Firman Alloh

Senin, 02 Januari 2012

cerpen "Makan" karya Putu Wijaya


           Umumnya orang makan dua kali. Tapi Inong makan setiap kali ada kesempatan. Ia meniru kerbau dan ulat. Apa saja dimakannya. Menurut hematnya itu untuk menyimpan kekuatan dan sekaligus menghormmati makanan. Ia melihat banyak orang yang berkelebihan makan, tidak dapat lagi menikmati makan. “Mereka bahkan melakukan diet atas kehendak sendiri maupun karena terpaksa atas desakan dokter. Itu semua akibat tidak ada penghargaan pada makanan sebagaimana mestinya, “kata Inong.
            Ia tidak memilih, apa saja asal bisa dimakan digayamnya. Berapa tinggi kalori yang tersimpan dalam makanan sama sekali yak diperhatikannya. Ia tak peduli pada jumlah kolestrol. Satu-satunya prinsip yang diikutinya adalah bahwa makanan itu haruslah didapat dengan jerih payah sendiri.
            “Bukan karena pemberian orang lain. Baik karena belas kasihan atau sekedar tanda penghormatan. Untuk makanan yang berasala dari luar jerih payahnya, saya memang sangat berhati-hati bahkan cenderung menolak, “kata Inong.
            “Makanan yang tak berasal dari cucur keringatnya sendiri, itu yang mengandung kolestrol paling tinggi, berlemak  dan menjadi racun pada akhirnya, meskipun rasanya memang enak. Makanan yang merupakan hadiah itu memotong umur dengan ganas. Akal menjadi tumpul tetapi nafsu melonjak sampai diluar batas, sehingga tubuh kita tak mampu menerima tekanannya. Makanan seperti itu harus dijauhi.”
            “Juga harus dijauhi adalah makanan yang berasal dari cucur keringat yang tercela. Makanan hasil pencurian, perampokan, penipuan, bahkan kelicikan, sebenarnya bukan makanan , tetapi racun. Makanan seperti itu tak pernah enak dan tak pernah membuat kenyang. Makin baanyak kita makan, makin lapar kita dibuatnya. Hasil-hasil yang tak terpuji itu akan menyebabkan kita tumbuh terlalu cepat, menjadi raksasa dan memakan manusia lainnya. Itu saya tidak suka.”
            Yang amat mengherankan, meskipun Inong rakus makan, tubuhnya biasa-biasa saja. Tidak tambun, tetapi juga tidak kerempeng apalagi atletis. Ia biasa-biasa saja. Puluhan tahun ia tetap saja ajeg, padahal teman-temannya sendiri banyak yang sudah jadi gembrot dan ada juga yang jadi layu dan kering kerontang.

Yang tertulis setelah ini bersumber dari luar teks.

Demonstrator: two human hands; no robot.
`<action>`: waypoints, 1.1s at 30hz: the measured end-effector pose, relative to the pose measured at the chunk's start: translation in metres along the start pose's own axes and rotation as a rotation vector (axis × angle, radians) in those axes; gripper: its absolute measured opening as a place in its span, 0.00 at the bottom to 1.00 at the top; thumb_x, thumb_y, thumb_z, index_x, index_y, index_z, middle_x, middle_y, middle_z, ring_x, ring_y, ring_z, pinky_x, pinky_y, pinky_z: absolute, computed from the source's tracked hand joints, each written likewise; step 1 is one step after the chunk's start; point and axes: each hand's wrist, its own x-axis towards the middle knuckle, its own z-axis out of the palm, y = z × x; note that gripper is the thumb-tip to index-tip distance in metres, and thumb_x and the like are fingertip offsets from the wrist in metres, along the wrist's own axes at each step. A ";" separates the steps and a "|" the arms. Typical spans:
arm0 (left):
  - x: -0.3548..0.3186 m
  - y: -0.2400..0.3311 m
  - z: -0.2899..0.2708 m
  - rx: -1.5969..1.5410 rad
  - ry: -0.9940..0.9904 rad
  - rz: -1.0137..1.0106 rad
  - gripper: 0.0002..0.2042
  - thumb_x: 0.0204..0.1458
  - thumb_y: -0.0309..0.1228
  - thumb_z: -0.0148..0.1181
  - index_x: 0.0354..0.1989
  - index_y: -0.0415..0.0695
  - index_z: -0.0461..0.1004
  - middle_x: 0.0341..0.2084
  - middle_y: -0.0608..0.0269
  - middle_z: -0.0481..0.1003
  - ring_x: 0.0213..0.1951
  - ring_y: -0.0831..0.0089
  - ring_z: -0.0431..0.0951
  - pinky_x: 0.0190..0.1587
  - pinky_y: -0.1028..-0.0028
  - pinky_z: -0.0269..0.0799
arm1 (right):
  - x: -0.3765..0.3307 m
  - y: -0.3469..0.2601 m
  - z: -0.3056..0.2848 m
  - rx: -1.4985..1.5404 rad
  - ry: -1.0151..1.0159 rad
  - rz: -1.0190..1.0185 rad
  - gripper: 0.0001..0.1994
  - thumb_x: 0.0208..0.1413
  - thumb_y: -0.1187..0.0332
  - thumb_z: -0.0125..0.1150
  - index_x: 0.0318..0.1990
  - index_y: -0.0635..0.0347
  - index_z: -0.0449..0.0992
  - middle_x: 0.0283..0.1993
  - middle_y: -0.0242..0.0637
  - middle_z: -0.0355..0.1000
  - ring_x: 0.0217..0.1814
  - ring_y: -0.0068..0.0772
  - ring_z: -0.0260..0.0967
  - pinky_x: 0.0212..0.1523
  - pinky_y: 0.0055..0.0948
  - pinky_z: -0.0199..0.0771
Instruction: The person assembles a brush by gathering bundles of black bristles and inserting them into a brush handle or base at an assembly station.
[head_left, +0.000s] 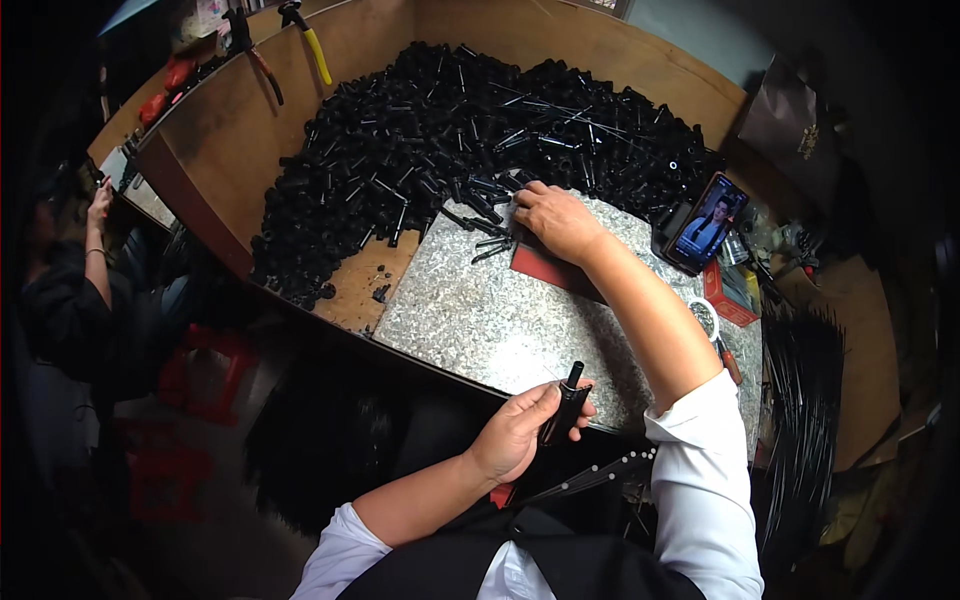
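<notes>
My left hand (518, 430) is closed around a black tubular part (572, 385), held upright over the near edge of the grey speckled board (465, 300). A narrower round end sticks up above the thumb, and a second black piece seems to lie against it. My right hand (560, 222) reaches to the board's far edge with its fingers curled down where the black parts begin. Its fingertips are partly hidden, so what they grip cannot be made out. Beneath that hand and wrist lies a dark flat piece with a red side (545, 268). Several slim black parts (488, 245) lie just left of it.
A big heap of black tubular parts (400, 150) fills the wooden-walled bin (215, 150). Pliers (312, 45) hang on its wall. At right are a lit phone (708, 225), a red box (732, 290), a white ring (705, 318) and black rods (805, 400). Another person (75, 280) is at far left.
</notes>
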 end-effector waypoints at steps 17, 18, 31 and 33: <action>-0.006 -0.007 0.023 0.102 0.070 0.085 0.21 0.64 0.38 0.42 0.57 0.34 0.65 0.39 0.62 0.74 0.38 0.80 0.71 0.43 0.78 0.70 | -0.150 -0.075 -0.098 1.912 0.087 0.563 0.20 0.59 0.72 0.54 0.58 0.64 0.61 0.48 0.45 0.72 0.49 0.36 0.73 0.45 0.26 0.75; -0.006 -0.009 0.025 0.097 0.072 0.084 0.21 0.64 0.38 0.42 0.57 0.34 0.65 0.39 0.62 0.74 0.38 0.80 0.71 0.43 0.78 0.70 | -0.155 -0.078 -0.102 1.922 0.078 0.557 0.20 0.59 0.72 0.54 0.58 0.65 0.61 0.48 0.46 0.72 0.49 0.39 0.73 0.45 0.28 0.76; -0.009 -0.018 0.029 0.180 0.110 0.172 0.17 0.64 0.38 0.44 0.47 0.36 0.72 0.37 0.63 0.75 0.37 0.80 0.71 0.40 0.78 0.70 | -0.163 -0.108 -0.123 1.604 0.179 0.568 0.12 0.55 0.73 0.60 0.44 0.63 0.66 0.40 0.40 0.73 0.39 0.23 0.71 0.38 0.24 0.74; -0.010 -0.020 0.028 0.194 0.122 0.186 0.18 0.64 0.38 0.43 0.47 0.36 0.72 0.37 0.63 0.75 0.37 0.80 0.71 0.40 0.78 0.70 | -0.160 -0.113 -0.125 1.452 0.186 0.615 0.11 0.54 0.73 0.62 0.40 0.64 0.66 0.35 0.36 0.72 0.33 0.19 0.68 0.32 0.19 0.71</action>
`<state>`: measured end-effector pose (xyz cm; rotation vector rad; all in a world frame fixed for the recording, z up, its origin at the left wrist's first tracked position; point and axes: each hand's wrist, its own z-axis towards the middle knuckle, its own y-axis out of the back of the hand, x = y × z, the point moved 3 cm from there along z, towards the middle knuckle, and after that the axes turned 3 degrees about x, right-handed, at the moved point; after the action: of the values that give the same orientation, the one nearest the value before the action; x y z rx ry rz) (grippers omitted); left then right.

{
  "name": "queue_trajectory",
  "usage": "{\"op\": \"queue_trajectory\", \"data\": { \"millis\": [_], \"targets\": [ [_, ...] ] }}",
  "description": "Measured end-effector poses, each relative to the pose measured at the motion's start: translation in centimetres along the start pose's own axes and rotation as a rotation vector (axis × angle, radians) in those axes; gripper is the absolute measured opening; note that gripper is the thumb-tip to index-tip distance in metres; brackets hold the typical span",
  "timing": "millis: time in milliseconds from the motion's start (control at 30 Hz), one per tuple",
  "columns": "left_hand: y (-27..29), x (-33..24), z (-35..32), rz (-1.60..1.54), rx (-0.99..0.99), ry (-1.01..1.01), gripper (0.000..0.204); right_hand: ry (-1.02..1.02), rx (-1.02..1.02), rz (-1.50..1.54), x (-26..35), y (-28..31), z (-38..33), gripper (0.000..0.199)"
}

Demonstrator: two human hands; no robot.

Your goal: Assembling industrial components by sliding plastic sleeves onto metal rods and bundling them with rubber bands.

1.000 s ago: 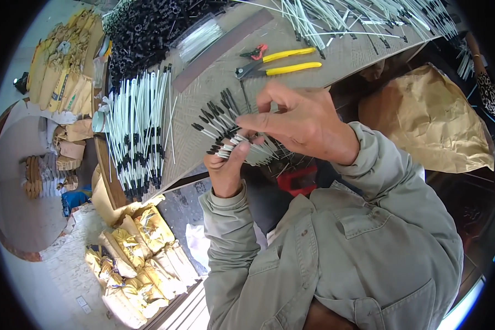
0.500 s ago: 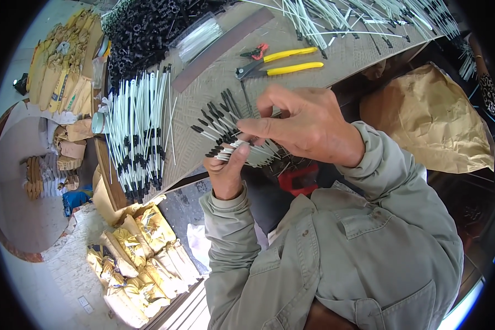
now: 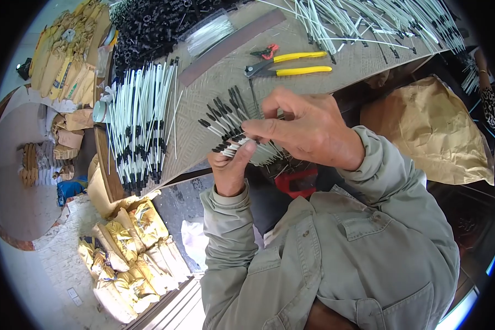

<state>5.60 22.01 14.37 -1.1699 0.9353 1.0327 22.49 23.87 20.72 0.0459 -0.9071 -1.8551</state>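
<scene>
A fanned bundle of thin white rods with black tips (image 3: 221, 125) is gripped in my left hand (image 3: 229, 173), its thumb pressed across the rods. My right hand (image 3: 311, 129) reaches over from the right with thumb and forefinger pinched at one of the black-tipped rods; the fingertips partly hide it. Just beyond the bundle lie cutting pliers with yellow handles (image 3: 300, 71), beside a small red-and-black piece (image 3: 268, 51).
On the table (image 3: 198, 110), a stack of black-and-white rods (image 3: 143, 121) lies left, a heap of black parts (image 3: 148, 38) behind it. More rods (image 3: 335, 22) spread at the far right. Brown paper (image 3: 429, 129) sits right; a box of wrapped packets (image 3: 135, 253) lower left.
The view has shifted slightly, so the table items sit a little differently in the picture. Both hands stay at the bundle, in nearly the same pose.
</scene>
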Motion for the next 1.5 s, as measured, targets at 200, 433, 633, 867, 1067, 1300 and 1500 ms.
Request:
{"op": "queue_trajectory", "data": {
  "millis": [200, 433, 633, 867, 1067, 1300, 1500],
  "targets": [
    [0.8, 0.4, -0.3, 0.014, 0.034, 0.017, 0.013, 0.101, -0.004, 0.020, 0.0, -0.2, 0.2, 0.034],
    [0.9, 0.5, -0.1, 0.066, 0.014, -0.016, 0.005, 0.095, -0.061, 0.130, -0.4, -0.9, 0.2, 0.026],
    [1.7, 1.0, -0.5, 0.015, 0.064, -0.051, 0.015, 0.068, -0.031, 0.105, -0.5, -0.7, 0.3, 0.022],
    [1.6, 1.4, -1.0, 0.000, -0.001, -0.079, 0.016, 0.023, -0.058, 0.197, -0.6, -0.9, 0.2, 0.023],
    [2.1, 1.5, -1.1, 0.007, 0.031, -0.044, 0.018, 0.141, -0.011, 0.053, -0.4, 0.4, 1.1, 0.027],
    [2.5, 2.0, -1.2, 0.024, 0.043, -0.051, 0.017, 0.130, 0.004, 0.098, -0.8, 0.3, 1.2, 0.025],
    [1.7, 1.8, -1.1, -0.055, -0.004, -0.099, 0.014, 0.141, 0.023, 0.083, -1.0, 0.2, 1.1, 0.024]
  ]
}}
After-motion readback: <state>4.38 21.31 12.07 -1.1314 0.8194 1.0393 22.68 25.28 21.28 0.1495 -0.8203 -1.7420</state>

Ketika bentuk tubuh menjadi bertambah penting artinya, baik karena alasan medis maupun karena ciri-ciri status sosial berubah, Inong jadi penting. Banyak orang-orang kaya yang berlebihan berat datang kepadanya. Mereka tertarik pada teori Inong tentang makan yang tanpa batas, namun badan tetap asri.
            Inong tiba-tiba menjadi juru kelestarian tubuh, justru karena ia tidak mengharuskan harus bergerak badan lari-lari yang melelahkan itu. Ia tidak memaksa orang melakukan senam yang memerlukan ketekunan. Ia justru menjaga kelestarian tubuh dengan makan. “Bagaimana bisa lestari atau tubuh tidak dikasih makan. Mobil saja harus diberi minum bensin, apalagi mahluk hidup. Yang menghabiskan tenaga itu bukan hanya kerja badan, tetapi juga kerja otak, kerja perasaan. Semuanya itu memerlukan makanan. Bagaimana bisa tokcer, kalau tidak makan?” kata Inong.
            Melebihi pendekar-pendekar kelestarian badan yang banyak muncul di ibu kota, Inong menjadi sangat populer. Ia hanya mampu memelihara kesegaran jasmani tanpa menyiksa tubuh. Ia juga berhasil menunjukkan bahwa makan itu bukan pekerjaan terkutuk, bukan dosa, bukan penyakit, bukan tanda kerendahan kultur. “Makan adalah pengakuan terhadap dunia, penerimaan terhadap kehidupan nyata. Makan adalah peristiwa yang relijius, karena ketika makan itulah kita lebih meresapi lagi makna hidup yang diberikan oleh yang maha kuasa kepada kita., “ kata Inong. “Tapi asal ingat, inti makan yang sudah saya sebut-sebut dari dulu.”
            Kadang kala menghadapi sementara orang, inong tak mungkin mengucapkan secara terus terang konsepnya, karena itu mungkin bisa menyinggung perasaan. Perlahan-lahan bergeser, menghaluskan ucapan-ucapannya, teorinya, agak tak samapai menyinggung perasaan orang.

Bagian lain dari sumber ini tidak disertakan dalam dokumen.